✣UYUŞTURUCU✣

1.2K 61 3
                                    

Multimediada Pelin ve Sıla var.

Bölüm şarkısıda koydum. Umarım beğenirsiniz. 

‘’Bırak artık şunlara bakmayı!’’ Sılanın sesiyle gözlerimi Poyraz ve Pelinden çektim. Poyrazın iki saat önce benimle dalga geçmesi sonucunda Sıla tarafından yumruk yemişti. Hayır, şaka değil. Sıla, Poyrazın gözüne yumruk atmıştı.

‘’Şu Pelin sürtüğünü boğmak istiyorum. Sanki inadıma yaparmış gibi gözümün içine bakarak yiyişiyor.’’ Dedim.

Sıla elimde sıktığım boş içki bardağını çekip içini doldurdu.

‘’Kesin Poyraz benim Pelinle olan kavgamı öğrenmiştir ve Peline sinir olduğumu bildiği için buraya çağırmıştır. Ben bilirim bunun gibi egosu tavan yapmış olan piçleri’’ Gerçekten Poyraza karşı bir düşmanlık edinmiştim. Hayır, yani her şeyi geçtim çocuğa yazık olacak şimdi!

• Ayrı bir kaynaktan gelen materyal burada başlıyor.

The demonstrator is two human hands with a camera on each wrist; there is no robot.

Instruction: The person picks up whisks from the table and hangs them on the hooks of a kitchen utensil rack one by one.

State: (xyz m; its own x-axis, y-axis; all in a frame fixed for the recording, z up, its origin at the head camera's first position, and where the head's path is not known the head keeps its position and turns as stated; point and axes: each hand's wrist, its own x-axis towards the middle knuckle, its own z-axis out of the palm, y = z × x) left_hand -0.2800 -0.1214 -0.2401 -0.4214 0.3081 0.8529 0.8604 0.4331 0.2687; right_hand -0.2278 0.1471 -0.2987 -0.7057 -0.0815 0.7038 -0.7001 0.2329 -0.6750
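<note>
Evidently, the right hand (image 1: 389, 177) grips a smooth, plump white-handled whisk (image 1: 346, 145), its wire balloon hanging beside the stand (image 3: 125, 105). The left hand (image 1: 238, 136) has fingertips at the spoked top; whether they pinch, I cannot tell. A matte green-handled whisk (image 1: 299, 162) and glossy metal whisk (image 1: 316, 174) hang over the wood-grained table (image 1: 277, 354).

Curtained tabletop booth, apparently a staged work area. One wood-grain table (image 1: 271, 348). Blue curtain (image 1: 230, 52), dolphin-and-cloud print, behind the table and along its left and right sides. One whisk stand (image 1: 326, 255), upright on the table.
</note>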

‘’Kızla eğlendiği ne kadar belli ama, Pelin Poyraza aşık herhalde’’ Sılanın dediğini bende düşünmüştüm. Poyraz kızla sadece boş kalmamak için ve beni sinir etmek için eğleniyordu. Bunu herkes fark ederdi çünkü Pelin Poyrazın dudaklarını vakumlarken, Poyraz sadece soğuk gözlerle etrafına bakarak karşılık veriyordu.

‘’Umurumda değil Sıla. Neyse ben arka tarafa geçeyim’’ dedim. Sıla yine karşı çıkmaya hazırlanacaktı ki elimle ağzını kapatıp susturdum.

‘’Bak bugün, ablamın öldüğü gün ve canım sıkkın. Uçmaya ihtiyacım var anladın mı?’’ dedim. Sıla başını onaylarcasına sallayıp içkisinden yudum aldı.

Arka tarafa geçip paketten haplarımı çıkarttım ve uzun bir süre onları inceledim. Elimde küçücük iki tane hap vardı. Bu iki küçük şey insanın hayatını mahvetmeye potansiyeli olan zararlı şeylerdi ve biz kullanıyorduk. Düşününce gerçekten çok mantıksızdı.

Küçük odada bulunan kırmızı koltuğa oturup hapları ağzıma attım. Etrafımdaki her şey başımın ucunda dönerken, bulanık gözlerimin önüne biri geldi. Her kimse onu göremiyordum ve bu sinirimi bozuyordu, büyük olasılıkla Sıla gelmişti. Elimi kaldırıp Sılanın elini tuttum ve onu yanıma çektim. Sıla itiraz etmeden yanıma oturdu.

‘’Neden kendini kasıyorsun Sıla?’’ dedim. Kafamı omzuna koymuştum ve vücudu kas katı kesilmişti. Hâlbuki ilk defa beni bu halde görmüyordu.

‘’Eylül…’’ dedi. Sesini fazla duyamıyordum bile, ama sesi kalın geliyordu.

‘’Bir şey deme Sıla. 2 sene önce bugün ablam beni bırakıp gitmişti hatırlıyorsun değil mi? O gittiğinde ben kendimi çok kötü hissettim Sıla. Benim ondan başka kimsem yoktu ki. Neden o beni bıraktı? Sende beni bırakma olur mu Sıla lütfen…’’ kafam yerinde olmadığı için yine saçmalamaya başlamıştım. Sıla ilk defa bu şekilde susuyordu. Normalde olsa, uyuşturucudan vazgeçmemi, tedavi olmamı söylerdi.

‘’ Neden hiçbir şey demiyorsun?’’ dedim sarhoş şekilde. Başım hala dönüyordu ama ben iyi hissediyordum kendimi.

‘’Ben Sıla değilim çünkü’’ Kulağıma hafif şekilde giren bu kelimeler bana çok tanıdık geliyordu. Sanki bu sesi bir yerden durmuştum… Ama nerden?

Umursamadan kafamı tanımadığım kişinin omzuna daha da bastırdım.

‘’Boşver, Sıla olmasan da olur.’’ Dedim. Uzun süre tanımadığım kişinin omzunda öylece durdum. Aklım yerinde değildi. Hiçbir şey düşünmüyordum, heykel gibi kaskatı olmuş şekilde etrafa bakıyordum.